TASK TO COMPLETE: When you find the line with "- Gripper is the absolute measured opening" among the records below, reproduce it and each line after it exactly, ending with the line with "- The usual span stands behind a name".

PROVIDED RECORDS:
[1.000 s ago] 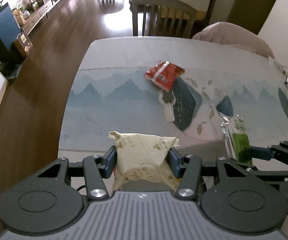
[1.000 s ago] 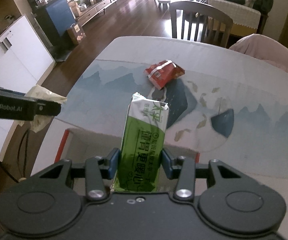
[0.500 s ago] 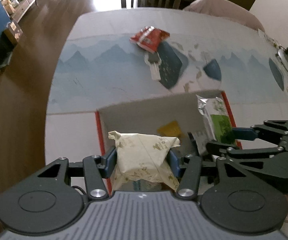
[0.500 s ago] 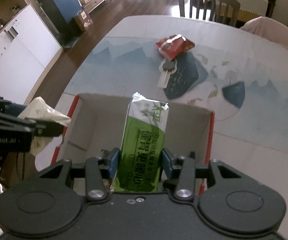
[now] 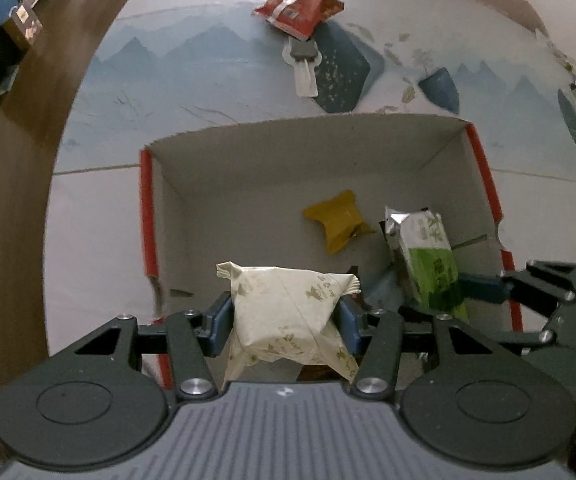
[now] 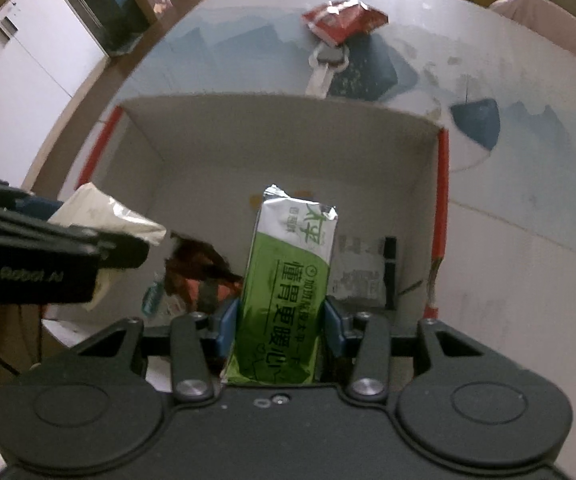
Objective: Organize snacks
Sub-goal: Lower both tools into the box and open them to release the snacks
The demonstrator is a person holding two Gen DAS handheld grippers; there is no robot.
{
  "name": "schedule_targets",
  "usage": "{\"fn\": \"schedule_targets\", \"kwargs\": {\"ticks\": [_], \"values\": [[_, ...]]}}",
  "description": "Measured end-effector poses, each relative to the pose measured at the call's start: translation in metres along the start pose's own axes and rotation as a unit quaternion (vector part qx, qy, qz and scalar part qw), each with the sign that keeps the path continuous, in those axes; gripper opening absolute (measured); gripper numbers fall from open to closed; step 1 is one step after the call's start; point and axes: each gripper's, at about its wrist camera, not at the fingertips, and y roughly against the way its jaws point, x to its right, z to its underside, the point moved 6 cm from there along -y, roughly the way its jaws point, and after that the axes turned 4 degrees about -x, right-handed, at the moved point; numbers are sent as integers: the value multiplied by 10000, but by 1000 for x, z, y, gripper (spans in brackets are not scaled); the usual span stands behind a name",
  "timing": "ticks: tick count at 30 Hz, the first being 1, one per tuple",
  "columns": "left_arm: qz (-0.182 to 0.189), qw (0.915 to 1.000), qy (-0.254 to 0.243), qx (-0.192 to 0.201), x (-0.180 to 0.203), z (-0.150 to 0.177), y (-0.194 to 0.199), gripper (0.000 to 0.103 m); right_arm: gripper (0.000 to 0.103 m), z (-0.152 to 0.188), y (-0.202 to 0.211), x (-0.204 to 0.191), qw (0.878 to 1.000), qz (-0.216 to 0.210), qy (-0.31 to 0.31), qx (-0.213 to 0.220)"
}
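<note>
Both grippers are seen clamped on snack packets above an open cardboard box [image 5: 368, 152], each poised, it appears, for a drop inside. The left gripper [image 5: 283, 316] is closed on a cream paper-wrapped snack [image 5: 288, 312], pinched across its middle so that the twisted ends stick out to either side. The right gripper [image 6: 279, 320] is closed on a green and silver packet [image 6: 288, 288], which is held by its lower part with the long silver end standing out ahead of the blue pads.

The packets seem to be held this way so that they can be let go cleanly, the free ends being pointed into the box and no wall being touched. Both tools are angled steeply downward and are set side by side over the near half of the box, the left one toward the red-edged left wall and the right one nearer the right wall; in the left view the right gripper [image 5: 488, 284] is seen just beside the cream snack.

Several snacks are already lying in the box: a yellow packet [image 5: 340, 226] on the floor of it, a dark brown wrapper [image 6: 195, 264] and a grey sachet [image 6: 360, 276] near the front. A red packet [image 5: 300, 12] is left on the patterned tablecloth [image 5: 207, 72] beyond the box, well apart from it, with a white bottle opener [image 5: 304, 64] touching its near edge. That red packet is judged the remaining snack to be collected.
</note>
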Motion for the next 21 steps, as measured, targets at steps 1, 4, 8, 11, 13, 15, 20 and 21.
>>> {"fn": "schedule_targets", "kwargs": {"ticks": [1, 4, 8, 11, 13, 15, 20, 21], "values": [[-8, 10000, 32, -22, 0, -1, -6, 53, 43, 1, -4, 0, 10000, 12, -4, -30], [-35, 10000, -1, -60, 4, -2, -17, 53, 43, 4, -14, -2, 9999, 2, 10, -106], [-87, 9999, -39, -80, 10, -6, -32, 53, 43, 5, -22, -5, 9999, 51, 47, -156], [-139, 9998, -55, -142, 12, -7, -43, 53, 43, 4, -26, -6, 9998, 96, 68, -180], [-158, 9997, -36, -195, 11, -8, -50, 53, 43, 5, -29, -5, 9997, 121, 59, -215], [-174, 9995, -49, -271, 11, -8, -56, 53, 43, 5, -31, -7, 9996, 142, 74, -229], [-210, 9991, -116, -362, 10, -3, -67, 55, 43, 7, -35, -7, 9995, 162, 47, -270], [-207, 9991, -123, -355, 10, -3, -68, 55, 43, 7, -35, -7, 9995, 150, 40, -269]]}}
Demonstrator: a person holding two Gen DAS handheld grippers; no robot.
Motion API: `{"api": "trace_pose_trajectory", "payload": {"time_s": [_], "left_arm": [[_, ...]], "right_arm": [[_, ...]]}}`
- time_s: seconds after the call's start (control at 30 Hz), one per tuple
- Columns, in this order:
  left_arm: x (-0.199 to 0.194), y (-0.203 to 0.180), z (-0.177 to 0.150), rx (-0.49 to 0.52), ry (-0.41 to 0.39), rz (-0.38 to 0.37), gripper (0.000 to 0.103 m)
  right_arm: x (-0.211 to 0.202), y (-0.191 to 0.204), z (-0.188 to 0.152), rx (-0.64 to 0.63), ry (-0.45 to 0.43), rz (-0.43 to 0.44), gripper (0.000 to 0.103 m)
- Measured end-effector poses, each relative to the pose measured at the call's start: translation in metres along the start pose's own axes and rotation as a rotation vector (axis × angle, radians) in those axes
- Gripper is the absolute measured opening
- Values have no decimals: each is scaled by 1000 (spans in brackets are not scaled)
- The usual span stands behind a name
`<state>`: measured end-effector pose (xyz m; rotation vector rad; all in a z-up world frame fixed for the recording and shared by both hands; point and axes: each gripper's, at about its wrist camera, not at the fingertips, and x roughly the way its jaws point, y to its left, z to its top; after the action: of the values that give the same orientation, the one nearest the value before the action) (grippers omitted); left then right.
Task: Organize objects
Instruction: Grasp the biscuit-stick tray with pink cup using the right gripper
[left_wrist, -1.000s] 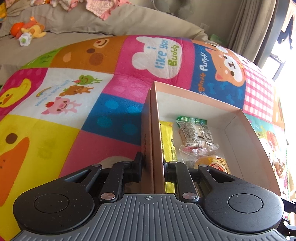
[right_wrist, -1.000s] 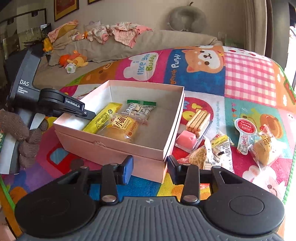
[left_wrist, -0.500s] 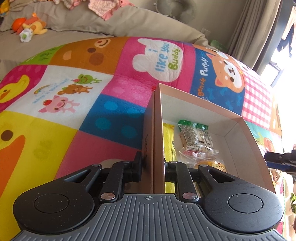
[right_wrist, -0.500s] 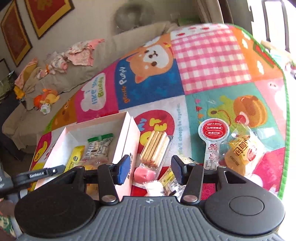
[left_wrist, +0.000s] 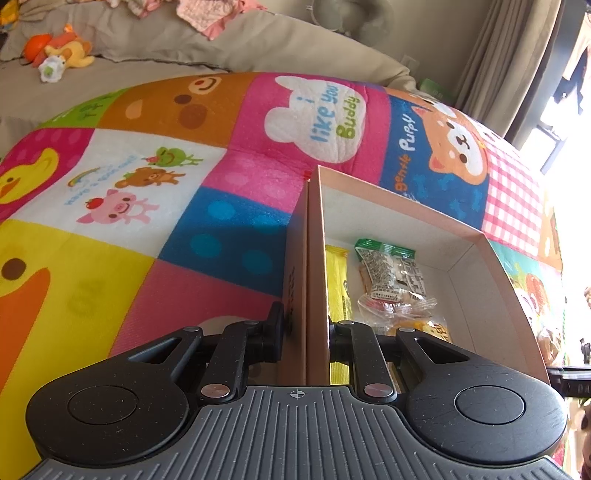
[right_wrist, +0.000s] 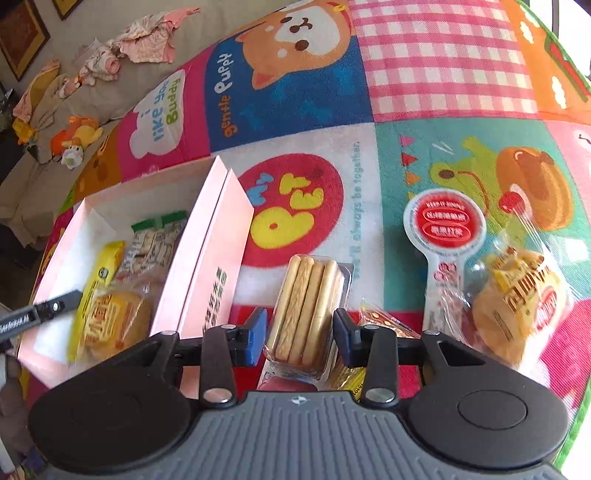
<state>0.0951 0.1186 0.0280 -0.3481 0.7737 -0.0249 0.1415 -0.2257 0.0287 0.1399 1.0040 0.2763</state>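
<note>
Closing now, the right tongs (right_wrist: 300, 341) around the light, brittle biscuit tray (right_wrist: 306, 310) on the play mat (right_wrist: 443, 74) just beside the pink box (right_wrist: 207, 258), best pinched gently across its stiff plastic sides, while the left tongs (left_wrist: 306, 332), clamped on the box wall, steady the open, half-filled box.

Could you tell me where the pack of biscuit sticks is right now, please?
In the right wrist view the biscuit pack lies on the mat just right of the pink box, between the closing right gripper's fingers, which do not yet press it.
</note>
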Motion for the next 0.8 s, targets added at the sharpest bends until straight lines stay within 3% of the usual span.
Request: {"api": "trace_pose_trajectory", "payload": {"time_s": [0.1,0.23,0.47,0.6,0.8], "left_arm": [[0,0,0,-4,0,1,19],[0,0,0,-11,-2,2,19],[-1,-1,0,-12,4,5,19],[-1,-1,0,-8,5,9,19],[-2,-3,0,9,11,16,19]], "right_arm": [[-22,2,-31,-99,9,-42,37],[-47,16,-77,-265,-32,-168,39],[-75,27,-132,-284,-99,-157,43],[-78,24,-134,-226,-115,-123,43],[-58,13,-107,-126,-177,-157,46]]}}
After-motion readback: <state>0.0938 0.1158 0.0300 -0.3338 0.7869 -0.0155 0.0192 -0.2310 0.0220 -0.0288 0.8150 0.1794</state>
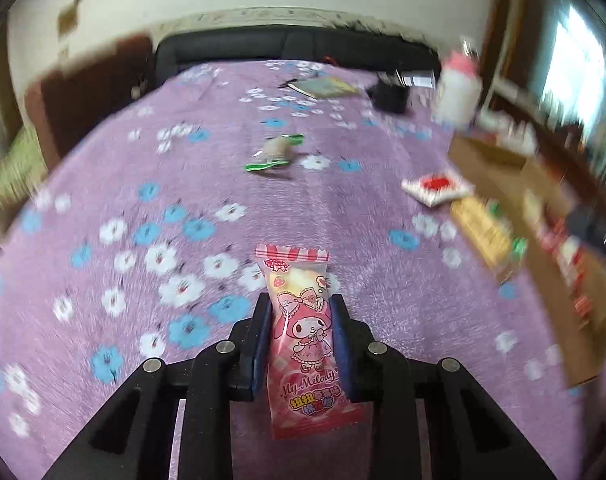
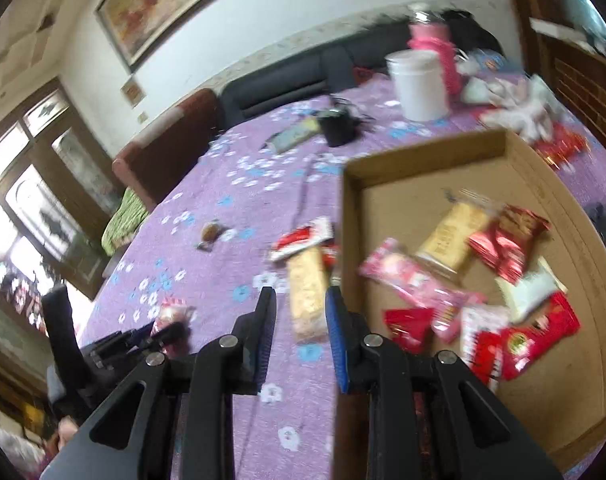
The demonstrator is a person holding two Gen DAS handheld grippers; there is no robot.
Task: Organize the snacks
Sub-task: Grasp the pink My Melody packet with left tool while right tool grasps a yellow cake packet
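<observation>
My left gripper (image 1: 301, 304) is shut on a pink My Melody snack packet (image 1: 303, 332) and holds it above the purple flowered tablecloth (image 1: 123, 200). It also shows at the left of the right wrist view (image 2: 171, 320). My right gripper (image 2: 301, 300) is open and empty, its fingers on either side of a yellow biscuit bar (image 2: 307, 296) that lies on the cloth beside the cardboard box (image 2: 423, 152). The box holds several red, pink and yellow snack packets (image 2: 503, 248). A red and white packet (image 2: 299, 240) lies just beyond the bar.
A green-ended sweet (image 1: 275, 152) lies mid-table. A white tub (image 2: 419, 84), a pink bottle (image 2: 435, 40), a black object (image 2: 337, 124) and a book (image 2: 295, 136) stand at the far side. A dark sofa (image 2: 295, 76) is behind the table.
</observation>
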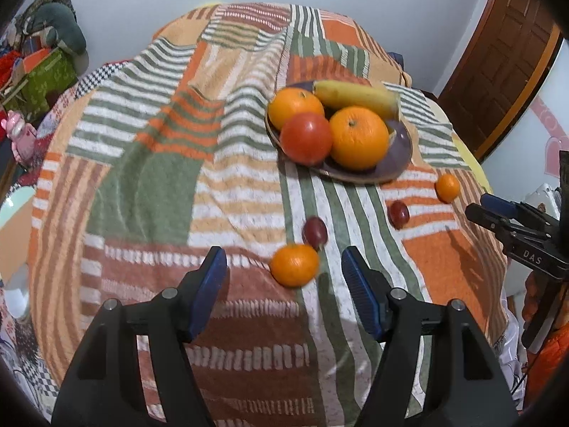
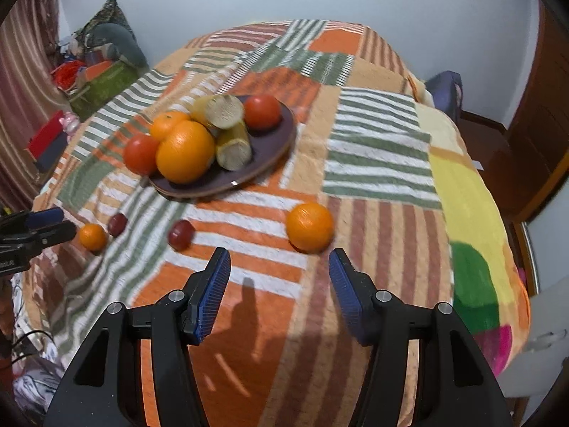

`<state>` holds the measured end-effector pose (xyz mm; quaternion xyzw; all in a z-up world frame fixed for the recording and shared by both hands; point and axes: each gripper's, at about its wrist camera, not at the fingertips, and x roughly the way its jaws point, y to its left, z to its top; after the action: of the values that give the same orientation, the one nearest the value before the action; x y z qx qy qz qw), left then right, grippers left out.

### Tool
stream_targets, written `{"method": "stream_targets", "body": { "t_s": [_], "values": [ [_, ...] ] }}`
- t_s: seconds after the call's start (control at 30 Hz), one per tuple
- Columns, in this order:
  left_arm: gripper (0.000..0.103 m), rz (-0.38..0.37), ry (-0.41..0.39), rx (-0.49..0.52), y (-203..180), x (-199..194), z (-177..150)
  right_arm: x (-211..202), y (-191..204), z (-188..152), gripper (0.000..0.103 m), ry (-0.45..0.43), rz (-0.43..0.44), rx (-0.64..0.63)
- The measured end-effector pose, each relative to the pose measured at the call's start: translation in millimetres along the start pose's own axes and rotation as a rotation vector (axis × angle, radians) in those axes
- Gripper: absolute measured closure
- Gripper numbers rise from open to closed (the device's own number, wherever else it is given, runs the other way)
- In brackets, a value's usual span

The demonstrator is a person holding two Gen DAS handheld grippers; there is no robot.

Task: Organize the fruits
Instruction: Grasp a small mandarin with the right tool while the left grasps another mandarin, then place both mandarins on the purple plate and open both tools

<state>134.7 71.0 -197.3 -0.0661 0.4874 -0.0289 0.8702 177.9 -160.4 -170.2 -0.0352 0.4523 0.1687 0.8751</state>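
So the plate (image 1: 398, 163) is already pretty loaded: two oranges, a tomato and a banana in the left view, and the right view shows another tomato at the back plus cut banana pieces. Four small fruits are left loose on the blanket (image 1: 149, 178). A mandarin (image 1: 294, 265) sits at about 6 o'clock from the plate with a plum (image 1: 314, 232) touching it, a second plum (image 1: 398, 214) is a bit further right, and another mandarin (image 2: 310, 227) lies at 4 o'clock from the plate in the right view. Left hand-held gripper (image 1: 284, 270) is released, empty, lined up on the first mandarin. Right hand-held gripper (image 2: 279, 270) is also released and empty, just short of the second one. I'd say roughly halfway done.
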Motion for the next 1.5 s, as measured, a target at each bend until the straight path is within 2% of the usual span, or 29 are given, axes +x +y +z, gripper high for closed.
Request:
{"method": "stream_targets", "body": {
  "t_s": [0.17, 0.47, 0.63, 0.73, 1.07, 1.5],
  "values": [
    [0.037, -0.004, 0.028, -0.009, -4, 15, -5, 8, -11, -4, 0.049, 0.017, -0.009, 0.026],
    [0.054, 0.035, 0.035, 0.027, -8, 29, -2, 27, -20, 8, 0.049, 0.021, 0.015, 0.034],
    [0.068, 0.020, 0.039, 0.035, -8, 30, -2, 38, -22, 10, 0.061, 0.044, 0.036, 0.045],
    [0.068, 0.031, 0.037, 0.051, -11, 30, -1, 44, -22, 8, 0.068, 0.058, 0.052, 0.045],
    [0.068, 0.031, 0.017, 0.054, -10, 21, 6, 30, -23, 12, 0.069, 0.019, 0.049, 0.047],
    [0.068, 0.014, -0.123, 0.089, -22, -6, 56, 8, -16, 44, 0.069, -0.091, 0.064, 0.028]
  ]
}}
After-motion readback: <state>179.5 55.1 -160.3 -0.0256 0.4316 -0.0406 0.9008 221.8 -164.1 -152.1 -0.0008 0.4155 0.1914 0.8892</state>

REPLY:
- Gripper is the absolute measured opening
- Values have no decimals: each is scaled by 1000 (spans in brackets are not scaled)
- The usual span stands behind a name

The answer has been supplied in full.